About this exercise: Return the data below unchanged. Drop any pictures.
§
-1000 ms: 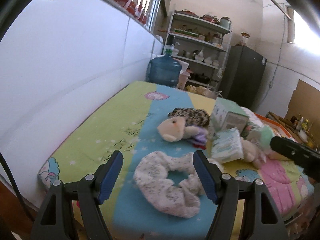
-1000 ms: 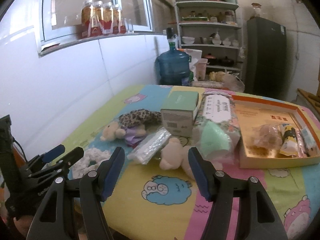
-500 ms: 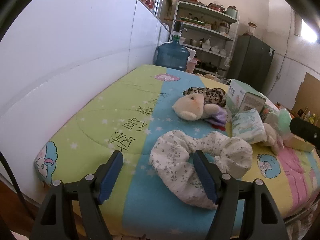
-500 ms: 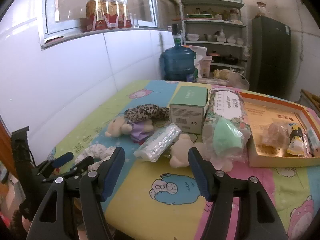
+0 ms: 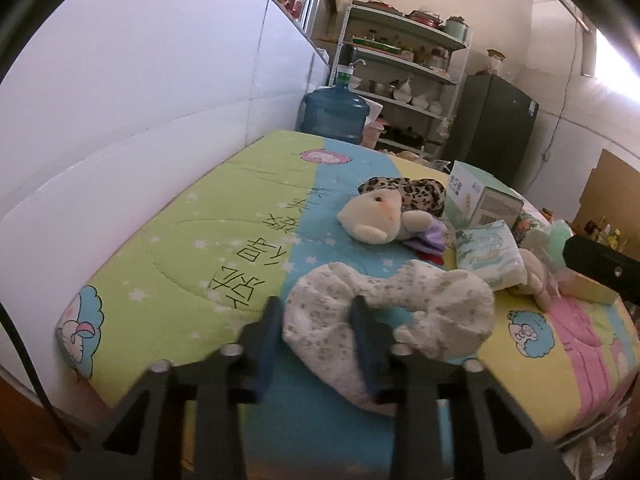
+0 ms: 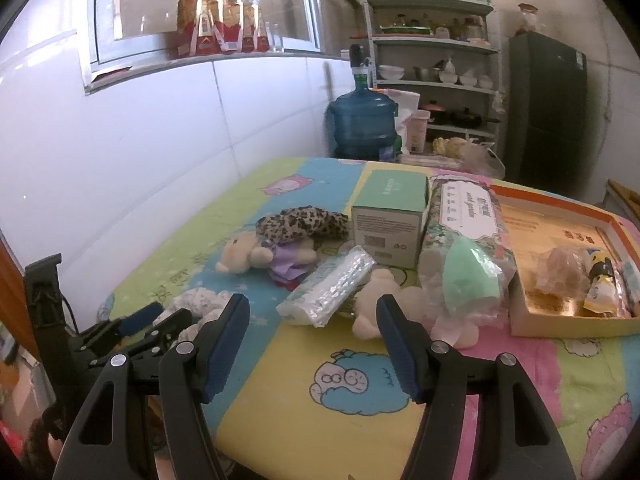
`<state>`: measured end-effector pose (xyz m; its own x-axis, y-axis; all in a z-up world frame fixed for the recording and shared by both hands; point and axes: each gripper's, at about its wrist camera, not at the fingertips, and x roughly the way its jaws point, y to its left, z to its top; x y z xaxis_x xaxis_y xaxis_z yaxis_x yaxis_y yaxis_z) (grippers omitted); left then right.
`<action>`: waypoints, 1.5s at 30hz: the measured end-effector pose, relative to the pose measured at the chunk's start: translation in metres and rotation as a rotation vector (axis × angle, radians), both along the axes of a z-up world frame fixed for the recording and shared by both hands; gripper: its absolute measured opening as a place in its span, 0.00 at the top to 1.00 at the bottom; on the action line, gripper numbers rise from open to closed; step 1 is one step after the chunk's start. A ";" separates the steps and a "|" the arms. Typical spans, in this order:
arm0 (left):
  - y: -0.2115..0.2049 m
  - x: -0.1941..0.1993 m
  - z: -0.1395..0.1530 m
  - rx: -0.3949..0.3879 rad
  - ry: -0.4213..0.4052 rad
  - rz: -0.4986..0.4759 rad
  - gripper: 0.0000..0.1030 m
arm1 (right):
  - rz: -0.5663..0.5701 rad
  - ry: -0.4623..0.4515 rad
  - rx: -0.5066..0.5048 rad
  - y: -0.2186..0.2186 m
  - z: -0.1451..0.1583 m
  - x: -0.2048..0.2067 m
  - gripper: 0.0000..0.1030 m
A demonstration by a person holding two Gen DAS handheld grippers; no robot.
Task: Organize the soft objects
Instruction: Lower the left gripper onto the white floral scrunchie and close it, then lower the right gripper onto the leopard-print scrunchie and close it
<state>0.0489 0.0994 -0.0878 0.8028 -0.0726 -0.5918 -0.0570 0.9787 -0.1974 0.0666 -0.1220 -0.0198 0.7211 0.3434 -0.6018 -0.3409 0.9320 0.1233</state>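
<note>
Two hand-held grippers reach over a padded quilt [image 5: 172, 264] printed in green, blue, yellow and pink cartoon stripes. The left gripper [image 5: 316, 312] is closing its jaws, and one limb of the white, grey-speckled U-shaped plush neck pillow [image 5: 424, 304] lies between its blue pads, the fabric bunched up against both. That pillow sits on the blue stripe at the quilt's near edge, with its other limb curving off to the right of the gripper.

The right gripper [image 6: 312, 332] stands wide with nothing between its fingers, hovering above the yellow stripe near the same edge.

Beyond the neck pillow, towards the middle of the quilt, a cream plush toy in a purple garment [image 5: 380, 220] lies on its side, with a leopard-print soft piece [image 5: 416, 192] resting just behind it. Right of the neck pillow lies a clear-wrapped pack of tissues [image 5: 490, 254], touching a second cream plush toy [image 6: 376, 300]. Behind these stands a mint-green cardboard box [image 6: 390, 216], and beside that a floral-wrapped tissue pack [image 6: 468, 216] with a bagged mint-green soft object [image 6: 466, 276] leaning on it. Farther right of the neck pillow an open orange-rimmed flat box [image 6: 560, 208] holds small packets.
</note>
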 end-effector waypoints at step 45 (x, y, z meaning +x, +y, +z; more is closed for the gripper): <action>0.032 0.020 0.043 -0.021 -0.195 0.023 0.89 | 0.028 0.050 -0.018 0.075 -0.016 0.117 0.91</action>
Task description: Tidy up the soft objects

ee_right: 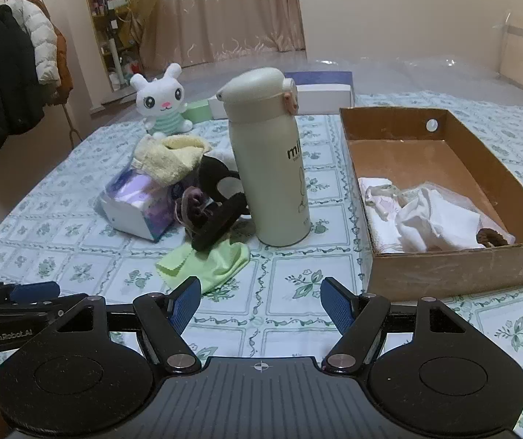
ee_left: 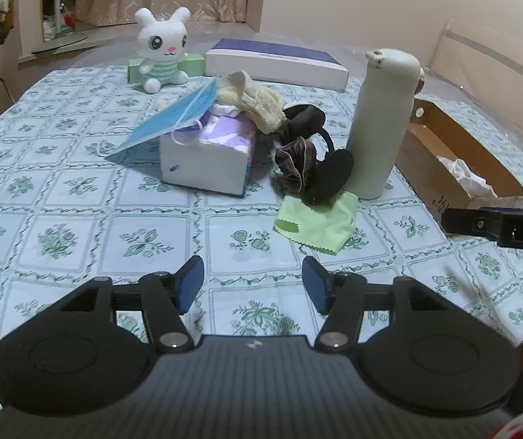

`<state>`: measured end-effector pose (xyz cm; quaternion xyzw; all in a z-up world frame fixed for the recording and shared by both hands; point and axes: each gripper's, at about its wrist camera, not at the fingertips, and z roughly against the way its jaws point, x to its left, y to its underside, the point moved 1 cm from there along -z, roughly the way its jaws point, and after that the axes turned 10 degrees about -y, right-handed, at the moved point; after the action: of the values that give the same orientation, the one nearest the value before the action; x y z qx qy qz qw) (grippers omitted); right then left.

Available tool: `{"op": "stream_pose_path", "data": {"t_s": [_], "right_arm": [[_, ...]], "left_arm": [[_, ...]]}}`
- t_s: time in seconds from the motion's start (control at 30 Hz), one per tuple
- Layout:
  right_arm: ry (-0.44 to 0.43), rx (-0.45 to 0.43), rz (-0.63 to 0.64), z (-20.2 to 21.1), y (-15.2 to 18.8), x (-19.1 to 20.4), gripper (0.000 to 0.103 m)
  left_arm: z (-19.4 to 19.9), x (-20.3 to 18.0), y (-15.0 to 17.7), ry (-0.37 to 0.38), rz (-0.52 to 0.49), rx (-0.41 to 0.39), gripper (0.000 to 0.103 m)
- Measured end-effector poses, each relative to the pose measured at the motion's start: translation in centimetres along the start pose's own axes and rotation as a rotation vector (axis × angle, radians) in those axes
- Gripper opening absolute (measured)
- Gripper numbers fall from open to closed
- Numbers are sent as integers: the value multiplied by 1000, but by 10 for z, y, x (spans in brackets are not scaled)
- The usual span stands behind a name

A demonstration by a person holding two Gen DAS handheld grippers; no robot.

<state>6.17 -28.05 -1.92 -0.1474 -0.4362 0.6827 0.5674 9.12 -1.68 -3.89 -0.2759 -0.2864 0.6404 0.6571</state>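
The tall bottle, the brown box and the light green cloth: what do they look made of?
Bottle: smooth matt cream coating, probably over metal or plastic; its hard, even surface leaves that open.
Brown box: plain cardboard, with dull fibrous walls and scuffed edges.
Light green cloth: thin, soft fabric, perhaps microfibre; it lies limp with zigzag-cut edges.

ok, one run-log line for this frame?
left gripper: open, empty | right gripper: open, empty | green cloth: on table, under earmuffs | box: holds white cloths
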Motion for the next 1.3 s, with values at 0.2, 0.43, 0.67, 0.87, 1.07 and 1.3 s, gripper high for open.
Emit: {"op": "stream_pose_path", "data": {"t_s": [0.2, 0.43, 0.67, 0.87, 1.07, 1.3], "right_arm": [[7, 10, -9, -15, -1, -12, 72], [4, 7, -17, -30, -5, -23, 72], [2, 5, -6, -42, -10, -31, 72], [13, 2, -12, -48, -12, -39, 72], [1, -2, -12, -52, -12, -40, 72], [-61, 11, 6, -66, -15, -23, 72]], "left_arm": [[-26, -14, -7, 48, -45, 0, 73], [-58, -41, -14, 86, -123, -33, 86], [-91, -65, -19, 132, -170, -27, 87], [-111, -83, -20, 108, -227, -29, 68], [-111, -77, -20, 109, -234, -25, 9], [-92, -37, -15, 60, -213, -2, 2]]}}
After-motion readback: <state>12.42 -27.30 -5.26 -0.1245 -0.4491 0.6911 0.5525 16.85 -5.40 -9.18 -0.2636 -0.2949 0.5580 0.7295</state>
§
Task solution:
-1000 ms: 
-1000 ms: 
-500 ms: 
-500 ms: 
+0 ms: 
+0 ms: 
`<state>`: measured end-effector pose (xyz m; its own x-axis, y-axis; all in a z-up world frame fixed for the recording and shared by both hands; point and axes: each gripper's, at about its wrist camera, not at the fingertips, and x roughly the way its jaws point, y to its left, z to its top; x y z xaxis_x xaxis_y xaxis_z yaxis_x yaxis_y yaxis_z) (grippers omitted); left then right.
`<action>`: waypoints, 1.5s at 30hz: the measured end-effector pose, relative to the pose measured at the chunk's start: translation in metres and rotation as a rotation vector (axis × angle, radians), both along the axes of a z-up world frame fixed for the recording and shared by both hands; gripper: its absolute measured opening as a place in its span, 0.00 at the top to 1.00 at the bottom; on the action line, gripper numbers rise from open to closed; step 1 is one step after the chunk's start. A ";" separates the steps and a "|" the arms. Typical spans, in this order:
arm0 (left):
  - y: -0.2115..0.2049 m
  - x: -0.1941..0.1993 m
  - z: -0.1395..0.1530 m
  - rx: -0.3949..0.3879 rad
  - ry: -0.4213..0.4052 rad
  - rz: -0.4986..0.4759 rad
  - gripper: 0.0000..0.1030 m
arm1 (right):
  - rz: -0.5663..0.5701 rad
  - ry: -0.4623..0.4515 rad
  - rx: -0.5066..0.5048 rad
  - y: -0.2186..0.2186 m
  - z: -0.1451..0.1583 m
  - x: -0.2048..0.2067 m
  - gripper: 0.0000..0.1030 m
A demonstration by a person holding two Gen DAS handheld grippers; no robot.
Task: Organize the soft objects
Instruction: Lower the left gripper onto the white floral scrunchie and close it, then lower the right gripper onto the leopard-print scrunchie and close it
<state>0.0489 0.0994 -0.0878 0.8028 -0.0726 -0.5918 -0.0570 0.9787 -0.1974 0.0666 -0.1220 -0.0198 0.7211 0.3434 -0.6018 -0.3409 0.9320 0.1233</state>
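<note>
Two hand-held grippers reach over a padded quilt [image 5: 172, 264] printed in green, blue, yellow and pink cartoon stripes. The left gripper [image 5: 316, 312] is closing its jaws, and one limb of the white, grey-speckled U-shaped plush neck pillow [image 5: 424, 304] lies between its blue pads, the fabric bunched up against both. That pillow sits on the blue stripe at the quilt's near edge, with its other limb curving off to the right of the gripper.

The right gripper [image 6: 312, 332] stands wide with nothing between its fingers, hovering above the yellow stripe near the same edge.

Beyond the neck pillow, towards the middle of the quilt, a cream plush toy in a purple garment [image 5: 380, 220] lies on its side, with a leopard-print soft piece [image 5: 416, 192] resting just behind it. Right of the neck pillow lies a clear-wrapped pack of tissues [image 5: 490, 254], touching a second cream plush toy [image 6: 376, 300]. Behind these stands a mint-green cardboard box [image 6: 390, 216], and beside that a floral-wrapped tissue pack [image 6: 468, 216] with a bagged mint-green soft object [image 6: 466, 276] leaning on it. Farther right of the neck pillow an open orange-rimmed flat box [image 6: 560, 208] holds small packets.
</note>
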 end-effector waypoints at step 45 (x, y, z meaning +x, +y, +z; more is closed for the gripper): <action>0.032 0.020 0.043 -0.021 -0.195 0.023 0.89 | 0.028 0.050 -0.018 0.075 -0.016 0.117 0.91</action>
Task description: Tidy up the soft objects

ee_right: 
ee_left: 

`<state>`: measured end-effector pose (xyz cm; quaternion xyzw; all in a z-up world frame fixed for the recording and shared by both hands; point and axes: each gripper's, at about its wrist camera, not at the fingertips, and z roughly against the way its jaws point, x to its left, y to its underside, the point moved 1 cm from there along -z, roughly the way its jaws point, and after that the axes turned 10 degrees about -y, right-handed, at the moved point; after the action: of the values that give the same orientation, the one nearest the value before the action; x y z qx qy qz qw) (grippers omitted); right then left.

Available tool: `{"op": "stream_pose_path", "data": {"t_s": [_], "right_arm": [[_, ...]], "left_arm": [[_, ...]]}}`
- t_s: time in seconds from the motion's start (control at 30 Hz), one per tuple
- Layout:
  right_arm: ry (-0.44 to 0.43), rx (-0.45 to 0.43), rz (-0.63 to 0.64), z (-20.2 to 21.1), y (-15.2 to 18.8), x (-19.1 to 20.4), gripper (0.000 to 0.103 m)
  left_arm: z (-19.4 to 19.9), x (-20.3 to 18.0), y (-15.0 to 17.7), ry (-0.37 to 0.38), rz (-0.52 to 0.49), rx (-0.41 to 0.39), gripper (0.000 to 0.103 m)
- Measured end-effector poses, each relative to the pose measured at the motion's start: translation in centimetres along the start pose's own axes and rotation as a rotation vector (axis × angle, radians) in those axes
- Gripper opening absolute (measured)
- Gripper numbers fall from open to closed
- Numbers are sent as integers: the value multiplied by 1000, but by 10 for z, y, x (spans in brackets are not scaled)
- The usual span stands behind a name

A demonstration by a person holding two Gen DAS handheld grippers; no robot.

<state>6.17 -28.05 -1.92 -0.1474 -0.4362 0.6827 0.5674 9.12 -1.68 -3.89 -0.2759 -0.2864 0.6404 0.6571</state>
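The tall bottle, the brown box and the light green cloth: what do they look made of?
Bottle: smooth matt cream coating, probably over metal or plastic; its hard, even surface leaves that open.
Brown box: plain cardboard, with dull fibrous walls and scuffed edges.
Light green cloth: thin, soft fabric, perhaps microfibre; it lies limp with zigzag-cut edges.

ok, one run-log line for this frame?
left gripper: open, empty | right gripper: open, empty | green cloth: on table, under earmuffs | box: holds white cloths
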Motion for the next 1.3 s, with values at 0.2, 0.43, 0.67, 0.87, 1.07 and 1.3 s, gripper high for open.
Emit: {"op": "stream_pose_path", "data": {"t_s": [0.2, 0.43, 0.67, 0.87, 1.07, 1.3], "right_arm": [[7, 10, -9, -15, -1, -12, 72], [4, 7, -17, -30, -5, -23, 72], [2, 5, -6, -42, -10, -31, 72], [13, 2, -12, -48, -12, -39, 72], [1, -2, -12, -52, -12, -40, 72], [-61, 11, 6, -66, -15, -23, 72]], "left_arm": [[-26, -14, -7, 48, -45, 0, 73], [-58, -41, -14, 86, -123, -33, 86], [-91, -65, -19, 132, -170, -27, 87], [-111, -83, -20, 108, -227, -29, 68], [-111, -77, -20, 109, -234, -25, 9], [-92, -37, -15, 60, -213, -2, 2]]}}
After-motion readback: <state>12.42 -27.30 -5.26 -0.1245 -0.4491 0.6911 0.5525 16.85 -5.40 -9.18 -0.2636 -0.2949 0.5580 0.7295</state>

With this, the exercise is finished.